• [Exercise]:
From the first line of the entries below through the line bearing "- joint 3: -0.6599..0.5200", write out each line exactly. Omit pictures.

[Collection entries]
═══

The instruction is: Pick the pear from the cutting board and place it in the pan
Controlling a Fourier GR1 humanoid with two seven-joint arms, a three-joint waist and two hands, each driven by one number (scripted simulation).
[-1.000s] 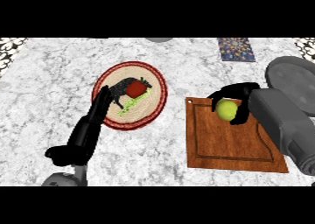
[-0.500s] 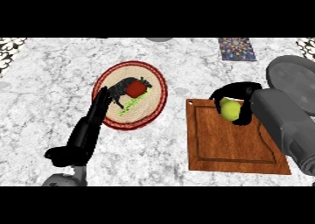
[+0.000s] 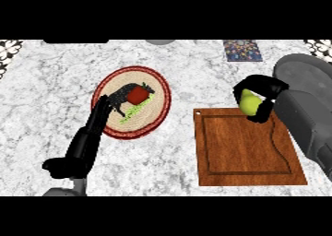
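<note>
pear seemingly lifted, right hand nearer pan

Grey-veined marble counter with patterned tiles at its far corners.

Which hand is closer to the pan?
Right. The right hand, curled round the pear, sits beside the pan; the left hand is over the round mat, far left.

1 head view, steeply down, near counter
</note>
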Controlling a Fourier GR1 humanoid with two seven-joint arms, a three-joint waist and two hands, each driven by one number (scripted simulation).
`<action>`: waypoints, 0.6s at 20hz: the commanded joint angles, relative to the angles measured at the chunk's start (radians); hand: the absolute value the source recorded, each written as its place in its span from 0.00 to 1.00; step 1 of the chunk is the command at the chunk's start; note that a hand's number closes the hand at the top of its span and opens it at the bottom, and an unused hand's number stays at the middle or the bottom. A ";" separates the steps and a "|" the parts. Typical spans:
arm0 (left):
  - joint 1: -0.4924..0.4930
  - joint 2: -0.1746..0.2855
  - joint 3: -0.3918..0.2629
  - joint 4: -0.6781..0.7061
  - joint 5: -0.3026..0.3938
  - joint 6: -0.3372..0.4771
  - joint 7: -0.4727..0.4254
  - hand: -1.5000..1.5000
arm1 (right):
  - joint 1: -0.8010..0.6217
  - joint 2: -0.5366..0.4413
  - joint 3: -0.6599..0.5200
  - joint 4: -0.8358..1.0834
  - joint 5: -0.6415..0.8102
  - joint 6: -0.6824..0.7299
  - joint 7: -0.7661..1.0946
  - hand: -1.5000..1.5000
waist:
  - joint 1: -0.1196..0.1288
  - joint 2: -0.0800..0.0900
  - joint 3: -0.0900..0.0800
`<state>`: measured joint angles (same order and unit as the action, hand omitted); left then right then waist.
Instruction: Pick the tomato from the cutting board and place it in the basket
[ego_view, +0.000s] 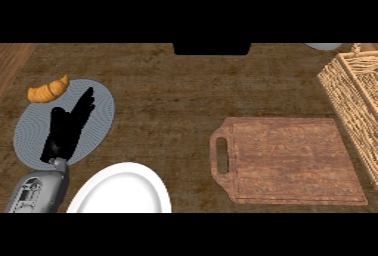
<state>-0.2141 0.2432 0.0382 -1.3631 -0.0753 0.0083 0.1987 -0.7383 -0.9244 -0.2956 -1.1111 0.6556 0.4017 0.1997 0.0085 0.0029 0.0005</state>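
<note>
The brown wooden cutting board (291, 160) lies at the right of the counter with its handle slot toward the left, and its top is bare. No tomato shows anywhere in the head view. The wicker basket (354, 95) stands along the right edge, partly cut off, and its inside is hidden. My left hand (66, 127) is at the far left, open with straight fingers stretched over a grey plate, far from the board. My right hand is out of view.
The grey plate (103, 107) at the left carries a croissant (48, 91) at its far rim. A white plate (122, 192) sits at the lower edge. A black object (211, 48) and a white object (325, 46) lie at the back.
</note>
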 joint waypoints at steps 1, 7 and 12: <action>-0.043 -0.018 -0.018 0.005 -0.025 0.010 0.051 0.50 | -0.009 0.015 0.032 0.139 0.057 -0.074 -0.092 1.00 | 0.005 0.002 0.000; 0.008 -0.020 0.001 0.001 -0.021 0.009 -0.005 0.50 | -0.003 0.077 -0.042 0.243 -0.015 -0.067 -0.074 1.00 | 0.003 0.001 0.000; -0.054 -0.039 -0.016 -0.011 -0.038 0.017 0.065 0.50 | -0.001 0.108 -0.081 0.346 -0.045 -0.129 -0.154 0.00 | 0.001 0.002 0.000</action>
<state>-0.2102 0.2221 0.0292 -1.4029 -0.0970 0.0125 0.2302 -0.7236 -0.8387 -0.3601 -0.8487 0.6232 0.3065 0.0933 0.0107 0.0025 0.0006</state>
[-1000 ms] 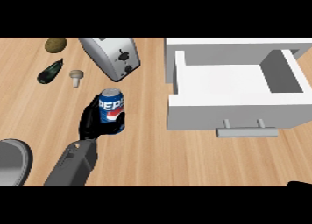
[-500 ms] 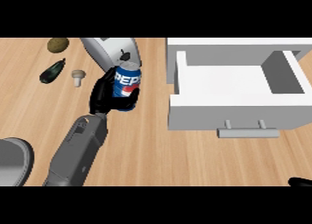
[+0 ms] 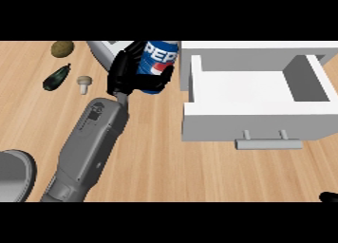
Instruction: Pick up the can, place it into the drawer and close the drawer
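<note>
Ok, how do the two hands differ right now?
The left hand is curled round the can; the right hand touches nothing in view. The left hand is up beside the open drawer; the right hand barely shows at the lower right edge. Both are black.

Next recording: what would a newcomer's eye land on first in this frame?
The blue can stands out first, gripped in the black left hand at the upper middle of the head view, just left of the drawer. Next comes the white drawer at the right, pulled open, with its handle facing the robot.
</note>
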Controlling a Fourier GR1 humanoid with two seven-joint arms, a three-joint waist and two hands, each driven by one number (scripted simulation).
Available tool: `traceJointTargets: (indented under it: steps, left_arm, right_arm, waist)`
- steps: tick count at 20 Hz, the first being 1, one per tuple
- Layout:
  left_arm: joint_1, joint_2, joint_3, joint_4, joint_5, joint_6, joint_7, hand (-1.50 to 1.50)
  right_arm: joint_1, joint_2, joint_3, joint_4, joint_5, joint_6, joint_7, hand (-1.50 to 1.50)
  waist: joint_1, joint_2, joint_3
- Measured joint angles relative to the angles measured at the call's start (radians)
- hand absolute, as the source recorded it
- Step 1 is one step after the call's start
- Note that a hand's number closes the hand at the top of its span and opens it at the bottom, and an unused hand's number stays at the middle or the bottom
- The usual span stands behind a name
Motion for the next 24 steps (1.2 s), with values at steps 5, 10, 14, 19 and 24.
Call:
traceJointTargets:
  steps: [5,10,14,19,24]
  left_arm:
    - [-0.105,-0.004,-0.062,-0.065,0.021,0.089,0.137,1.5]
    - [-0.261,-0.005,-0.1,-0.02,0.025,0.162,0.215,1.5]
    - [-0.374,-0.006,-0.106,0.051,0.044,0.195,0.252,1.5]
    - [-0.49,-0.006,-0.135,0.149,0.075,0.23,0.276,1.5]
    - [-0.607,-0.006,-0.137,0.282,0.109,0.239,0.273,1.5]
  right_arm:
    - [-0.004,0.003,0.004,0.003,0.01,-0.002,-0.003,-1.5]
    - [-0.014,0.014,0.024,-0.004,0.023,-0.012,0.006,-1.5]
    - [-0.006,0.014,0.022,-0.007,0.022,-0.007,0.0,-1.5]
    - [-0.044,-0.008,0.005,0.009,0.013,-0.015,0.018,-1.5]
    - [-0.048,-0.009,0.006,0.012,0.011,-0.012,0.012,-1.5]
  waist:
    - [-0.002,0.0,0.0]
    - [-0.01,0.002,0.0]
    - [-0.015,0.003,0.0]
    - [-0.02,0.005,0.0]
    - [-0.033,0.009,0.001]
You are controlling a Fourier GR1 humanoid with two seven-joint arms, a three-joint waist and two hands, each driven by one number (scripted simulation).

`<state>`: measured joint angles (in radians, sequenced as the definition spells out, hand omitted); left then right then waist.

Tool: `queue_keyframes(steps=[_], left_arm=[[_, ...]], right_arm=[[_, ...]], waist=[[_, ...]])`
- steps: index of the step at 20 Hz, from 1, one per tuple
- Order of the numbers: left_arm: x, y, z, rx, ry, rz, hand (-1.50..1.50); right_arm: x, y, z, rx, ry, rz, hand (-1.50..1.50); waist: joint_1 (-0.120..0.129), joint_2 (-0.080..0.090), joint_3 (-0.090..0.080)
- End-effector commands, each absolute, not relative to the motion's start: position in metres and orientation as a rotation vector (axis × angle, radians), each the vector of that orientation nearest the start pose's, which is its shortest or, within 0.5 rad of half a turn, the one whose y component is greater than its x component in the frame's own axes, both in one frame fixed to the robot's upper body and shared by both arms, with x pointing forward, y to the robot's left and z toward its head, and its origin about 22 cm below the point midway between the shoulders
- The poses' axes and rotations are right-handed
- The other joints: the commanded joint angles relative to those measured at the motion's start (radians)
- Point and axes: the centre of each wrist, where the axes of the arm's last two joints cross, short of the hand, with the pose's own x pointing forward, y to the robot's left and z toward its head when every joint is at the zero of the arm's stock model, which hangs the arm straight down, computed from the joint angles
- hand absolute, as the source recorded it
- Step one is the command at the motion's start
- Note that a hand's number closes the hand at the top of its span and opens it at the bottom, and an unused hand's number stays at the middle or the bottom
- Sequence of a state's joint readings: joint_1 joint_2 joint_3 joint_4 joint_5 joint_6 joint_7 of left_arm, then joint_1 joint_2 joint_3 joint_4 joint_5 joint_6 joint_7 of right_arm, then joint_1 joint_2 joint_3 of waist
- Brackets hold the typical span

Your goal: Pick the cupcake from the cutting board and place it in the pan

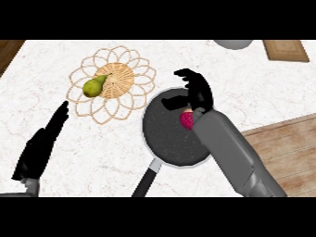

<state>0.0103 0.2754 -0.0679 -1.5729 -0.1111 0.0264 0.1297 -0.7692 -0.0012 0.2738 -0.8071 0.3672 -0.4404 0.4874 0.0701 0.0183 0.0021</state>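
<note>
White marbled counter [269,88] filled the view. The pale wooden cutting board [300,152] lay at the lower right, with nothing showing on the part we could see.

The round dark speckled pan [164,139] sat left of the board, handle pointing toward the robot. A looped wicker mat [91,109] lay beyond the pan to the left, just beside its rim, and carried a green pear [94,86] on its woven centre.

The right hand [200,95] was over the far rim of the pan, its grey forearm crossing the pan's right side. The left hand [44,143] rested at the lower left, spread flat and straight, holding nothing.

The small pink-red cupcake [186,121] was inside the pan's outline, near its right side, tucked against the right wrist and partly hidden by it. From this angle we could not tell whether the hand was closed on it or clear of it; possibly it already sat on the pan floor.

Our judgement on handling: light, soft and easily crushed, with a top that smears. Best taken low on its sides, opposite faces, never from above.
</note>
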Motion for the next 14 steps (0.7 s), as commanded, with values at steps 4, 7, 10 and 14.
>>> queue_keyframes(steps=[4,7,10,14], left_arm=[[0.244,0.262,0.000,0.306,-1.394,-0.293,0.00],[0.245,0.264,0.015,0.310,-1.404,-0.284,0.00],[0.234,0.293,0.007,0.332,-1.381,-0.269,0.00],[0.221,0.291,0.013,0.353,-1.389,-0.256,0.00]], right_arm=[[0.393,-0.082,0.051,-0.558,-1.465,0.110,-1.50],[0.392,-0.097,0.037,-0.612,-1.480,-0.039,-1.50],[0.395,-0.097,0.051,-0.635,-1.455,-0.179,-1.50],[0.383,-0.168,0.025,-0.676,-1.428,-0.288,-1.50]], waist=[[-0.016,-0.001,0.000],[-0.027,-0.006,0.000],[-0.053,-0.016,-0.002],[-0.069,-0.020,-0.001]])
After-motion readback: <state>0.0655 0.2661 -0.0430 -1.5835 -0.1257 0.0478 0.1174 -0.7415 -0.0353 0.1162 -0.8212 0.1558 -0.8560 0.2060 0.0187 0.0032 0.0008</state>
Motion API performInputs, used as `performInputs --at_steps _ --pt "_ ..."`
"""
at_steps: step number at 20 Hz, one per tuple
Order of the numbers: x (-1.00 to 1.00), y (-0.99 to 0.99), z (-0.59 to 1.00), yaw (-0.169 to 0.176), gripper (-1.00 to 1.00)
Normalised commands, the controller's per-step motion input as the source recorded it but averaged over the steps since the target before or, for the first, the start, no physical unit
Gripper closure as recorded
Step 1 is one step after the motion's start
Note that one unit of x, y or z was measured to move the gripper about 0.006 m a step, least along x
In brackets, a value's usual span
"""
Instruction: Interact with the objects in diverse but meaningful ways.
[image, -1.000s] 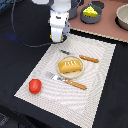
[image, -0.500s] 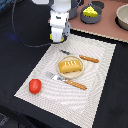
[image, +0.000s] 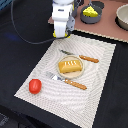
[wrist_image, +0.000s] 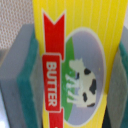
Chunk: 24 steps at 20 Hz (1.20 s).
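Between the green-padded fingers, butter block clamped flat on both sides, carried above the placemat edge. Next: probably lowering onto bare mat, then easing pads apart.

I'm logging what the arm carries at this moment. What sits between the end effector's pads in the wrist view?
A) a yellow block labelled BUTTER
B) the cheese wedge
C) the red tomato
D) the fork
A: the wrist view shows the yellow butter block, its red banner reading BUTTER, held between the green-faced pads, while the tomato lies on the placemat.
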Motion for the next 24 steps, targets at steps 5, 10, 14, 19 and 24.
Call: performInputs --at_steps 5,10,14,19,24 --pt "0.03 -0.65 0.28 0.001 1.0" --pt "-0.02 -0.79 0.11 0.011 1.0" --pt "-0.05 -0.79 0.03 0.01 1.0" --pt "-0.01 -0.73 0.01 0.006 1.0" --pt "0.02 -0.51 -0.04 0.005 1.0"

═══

• [Output of the task]:
The instruction is: Pick the pear from the cutting board and place it in the pan
Controlling a Fourier GR1 humanoid with two seven-joint arms, a three-joint waist and two hands, each driven by one number (scripted simulation).
[-1.000s] 
[-0.500s] 
[+0.000s] 
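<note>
pear seemingly lifted, right hand nearer pan

Grey-veined marble counter with patterned tiles at its far corners.

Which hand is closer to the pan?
Right. The right hand, curled round the pear, sits beside the pan; the left hand is over the round mat, far left.

1 head view, steeply down, near counter
</note>
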Controlling a Fourier GR1 humanoid with two seven-joint arms, a three-joint waist and two hands, each driven by one number (scripted simulation).
`<action>`: waypoints, 0.6s at 20hz: the commanded joint angles, relative to the angles measured at the chunk's start (radians); hand: the absolute value the source recorded, each written as its place in its span from 0.00 to 1.00; step 1 of the chunk is the command at the chunk's start; note that a hand's number closes the hand at the top of its span and opens it at the bottom, and an unused hand's number stays at the middle or the bottom. A ";" separates the steps and a "|" the parts. Typical spans:
arm0 (left):
  - joint 1: -0.4924..0.4930
  - joint 2: -0.1746..0.2855
  - joint 3: -0.3918..0.2629
  - joint 4: -0.6781..0.7061
  - joint 5: -0.3026..0.3938
  - joint 6: -0.3372..0.4771
  - joint 7: -0.4727..0.4254
  - hand: -1.5000..1.5000
arm1 (right):
  - joint 1: -0.8010..0.6217
  - joint 2: -0.5366..0.4413
  - joint 3: -0.6599..0.5200

The required output is complete.